The impacts of our modern values in relation to money go on and on, because nearly everyone has a price but not a spine: they'll sell out their employees and the business they built up to get rich, and leave the people they employ in the hands of a board who never sees them, and frankly doesn't care about them at all. For most, it's not about loyalty, purpose, effecting change in the world, and eking out a living (even a good one!) in the process; it's solely about the number of 0s on the check. It's so bad to the point that peoples lives and finances are ruined for "shareholder value", while disregarding the people who actually generated value for the company and the economy.

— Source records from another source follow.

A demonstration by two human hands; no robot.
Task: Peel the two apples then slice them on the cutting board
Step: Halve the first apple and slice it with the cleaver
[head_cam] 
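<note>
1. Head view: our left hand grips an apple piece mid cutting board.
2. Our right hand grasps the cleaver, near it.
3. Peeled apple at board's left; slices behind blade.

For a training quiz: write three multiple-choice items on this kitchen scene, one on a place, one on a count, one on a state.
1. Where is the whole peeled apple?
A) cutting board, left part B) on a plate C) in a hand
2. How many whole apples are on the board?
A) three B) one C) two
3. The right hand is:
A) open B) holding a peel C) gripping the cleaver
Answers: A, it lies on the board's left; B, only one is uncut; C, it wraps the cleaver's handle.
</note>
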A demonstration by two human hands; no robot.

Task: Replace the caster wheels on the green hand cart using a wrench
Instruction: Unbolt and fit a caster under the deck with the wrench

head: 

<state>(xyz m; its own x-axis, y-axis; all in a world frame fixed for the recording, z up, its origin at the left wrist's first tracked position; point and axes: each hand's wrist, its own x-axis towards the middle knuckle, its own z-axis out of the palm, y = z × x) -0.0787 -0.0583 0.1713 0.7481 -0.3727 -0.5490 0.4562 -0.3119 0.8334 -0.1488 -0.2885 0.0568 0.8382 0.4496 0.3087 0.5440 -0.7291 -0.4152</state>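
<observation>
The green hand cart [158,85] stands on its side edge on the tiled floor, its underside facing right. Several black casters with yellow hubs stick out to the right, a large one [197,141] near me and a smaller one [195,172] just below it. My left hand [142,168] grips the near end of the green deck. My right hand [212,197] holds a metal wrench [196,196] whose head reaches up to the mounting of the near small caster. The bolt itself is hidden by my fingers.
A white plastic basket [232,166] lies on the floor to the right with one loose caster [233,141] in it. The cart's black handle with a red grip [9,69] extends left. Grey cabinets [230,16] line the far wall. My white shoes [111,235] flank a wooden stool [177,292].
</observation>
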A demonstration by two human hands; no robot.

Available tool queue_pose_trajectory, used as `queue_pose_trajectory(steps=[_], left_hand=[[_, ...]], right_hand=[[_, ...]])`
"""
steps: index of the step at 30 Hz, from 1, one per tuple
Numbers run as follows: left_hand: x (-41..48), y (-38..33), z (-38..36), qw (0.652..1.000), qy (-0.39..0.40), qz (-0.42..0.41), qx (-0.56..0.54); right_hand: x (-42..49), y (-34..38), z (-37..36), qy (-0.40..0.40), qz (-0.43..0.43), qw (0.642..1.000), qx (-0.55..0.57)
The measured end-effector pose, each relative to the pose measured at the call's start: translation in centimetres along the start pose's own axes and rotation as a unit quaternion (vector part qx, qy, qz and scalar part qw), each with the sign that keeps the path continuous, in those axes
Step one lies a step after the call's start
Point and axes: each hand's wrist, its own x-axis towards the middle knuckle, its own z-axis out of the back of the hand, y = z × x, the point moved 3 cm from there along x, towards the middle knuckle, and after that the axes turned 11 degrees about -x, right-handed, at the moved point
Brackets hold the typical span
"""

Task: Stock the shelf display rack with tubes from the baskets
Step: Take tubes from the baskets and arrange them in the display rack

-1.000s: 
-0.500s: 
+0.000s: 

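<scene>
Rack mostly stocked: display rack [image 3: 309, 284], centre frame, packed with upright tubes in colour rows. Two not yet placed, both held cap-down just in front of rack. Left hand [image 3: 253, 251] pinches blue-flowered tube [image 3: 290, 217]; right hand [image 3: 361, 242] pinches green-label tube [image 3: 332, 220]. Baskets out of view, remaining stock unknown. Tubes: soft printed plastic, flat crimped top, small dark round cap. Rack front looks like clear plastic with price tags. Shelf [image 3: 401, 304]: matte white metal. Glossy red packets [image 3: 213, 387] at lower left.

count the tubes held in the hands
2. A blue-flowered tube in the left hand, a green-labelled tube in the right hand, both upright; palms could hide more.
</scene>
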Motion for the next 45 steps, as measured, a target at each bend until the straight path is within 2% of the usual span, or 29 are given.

Finally, the reasons that the poor "cannot create wealth" is that often it is taken from them while the wealthy are given kickbacks in an almost perverse way: banks charge more fees for lower account balances, accessing credit with lower APY is more difficult, etc. Of course much of this boils down to financial literacy, but when a single car accident can bankrupt a family due to exorbitant healthcare coverage, adversarial insurance companies can screw anyone who can't sue them (by not paying out), etc, it's easy to see that there are not enough legal protections for the impoverished when the penalties for victimizing them are a pittance or even nonexistent.
So while I can agree that money *itself* isn't the problem, the modern "idolatry" of it is such a perverting influence that people conflate the two, because frankly it's difficult not to.
A previous analytical biochemist, (functional) programmer, industrial engineer, working on a PhD with a focus in complex systems.